He certainly knows the reverse of that coin. On April 20, 2000, his wife Lynda Jayne, also a presenter on Downtown Radio, died suddenly from a suspected heart attack in their home in the village of Moneyrea on the outskirts of Belfast.
Looking back he says perhaps she should have been screened for possible heart problems. "Her father had his first heart attack at 39, but it was something that you associated more with men than women. With hindsight perhaps we should have taken more care or identified that she was at possible risk," he says.
Obviously her death was a devastating blow to Trevor. "I remember talking to a friend that night and saying to him 'Why can't they bury me with Lynda Jane on Monday?' When nothing else matters to you it is difficult to talk yourself out of your grief. People might say to you that you are just killing yourself behaving in that manner, but in your mind that is the whole idea."

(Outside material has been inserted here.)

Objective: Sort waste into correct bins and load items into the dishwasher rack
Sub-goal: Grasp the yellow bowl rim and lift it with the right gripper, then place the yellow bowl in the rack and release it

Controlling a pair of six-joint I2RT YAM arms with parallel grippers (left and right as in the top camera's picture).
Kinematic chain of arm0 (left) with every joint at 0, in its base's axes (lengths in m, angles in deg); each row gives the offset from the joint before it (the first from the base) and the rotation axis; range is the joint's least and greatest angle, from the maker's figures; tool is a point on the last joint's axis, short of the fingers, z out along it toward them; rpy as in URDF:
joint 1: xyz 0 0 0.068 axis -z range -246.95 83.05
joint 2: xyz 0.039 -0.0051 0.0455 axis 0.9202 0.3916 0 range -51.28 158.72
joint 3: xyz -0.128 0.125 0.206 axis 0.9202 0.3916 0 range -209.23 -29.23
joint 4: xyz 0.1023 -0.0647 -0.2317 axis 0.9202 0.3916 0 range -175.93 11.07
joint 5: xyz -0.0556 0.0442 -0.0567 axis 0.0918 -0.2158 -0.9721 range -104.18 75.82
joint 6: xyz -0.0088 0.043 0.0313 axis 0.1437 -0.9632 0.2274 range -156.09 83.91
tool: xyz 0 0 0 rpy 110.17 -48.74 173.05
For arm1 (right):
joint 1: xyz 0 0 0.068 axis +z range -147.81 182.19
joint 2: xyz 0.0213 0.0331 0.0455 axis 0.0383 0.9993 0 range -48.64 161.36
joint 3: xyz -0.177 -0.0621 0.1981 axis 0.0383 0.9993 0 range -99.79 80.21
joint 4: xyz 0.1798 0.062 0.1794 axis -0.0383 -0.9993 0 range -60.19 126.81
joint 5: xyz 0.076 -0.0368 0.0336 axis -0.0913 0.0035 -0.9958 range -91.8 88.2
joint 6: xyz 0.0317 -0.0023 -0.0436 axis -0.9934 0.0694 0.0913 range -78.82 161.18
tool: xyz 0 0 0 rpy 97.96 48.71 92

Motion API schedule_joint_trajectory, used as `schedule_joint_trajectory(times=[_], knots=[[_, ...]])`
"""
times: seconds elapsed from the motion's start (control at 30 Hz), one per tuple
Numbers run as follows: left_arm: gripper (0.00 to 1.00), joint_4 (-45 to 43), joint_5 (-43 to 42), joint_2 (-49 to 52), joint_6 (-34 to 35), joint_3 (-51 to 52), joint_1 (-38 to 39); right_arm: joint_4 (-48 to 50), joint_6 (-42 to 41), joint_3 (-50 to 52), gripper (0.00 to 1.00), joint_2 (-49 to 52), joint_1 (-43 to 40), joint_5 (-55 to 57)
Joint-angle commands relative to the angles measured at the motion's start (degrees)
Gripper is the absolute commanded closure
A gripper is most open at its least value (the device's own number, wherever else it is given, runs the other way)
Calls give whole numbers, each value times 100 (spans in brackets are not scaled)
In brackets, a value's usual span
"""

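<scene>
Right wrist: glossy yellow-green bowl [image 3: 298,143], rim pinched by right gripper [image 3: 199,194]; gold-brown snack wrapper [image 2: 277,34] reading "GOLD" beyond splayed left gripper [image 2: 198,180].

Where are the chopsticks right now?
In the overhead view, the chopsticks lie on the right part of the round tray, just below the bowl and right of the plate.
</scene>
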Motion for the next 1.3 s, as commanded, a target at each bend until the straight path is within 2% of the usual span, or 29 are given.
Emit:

The couple lived in a huge 17th century manse in the village - "our heating bill was higher than some people's mortgage" - and Lynda Jayne is buried nearby. For a long time, Trevor could hardly bear to visit her grave. "I just couldn't cope with the idea that she was lying there all alone", he once said.
As well as being distressing, the visits also had another unfortunate consequence.
"Every time I went to the grave I would then go to the pub or go home and have a drink," he admits.
It took him a long time to recognise that he was an alcoholic. The drink nearly cost him his career. He had two drink-driving convictions and also appeared in court accused of assaulting a former girlfriend, Scottish singer Ann Williamson.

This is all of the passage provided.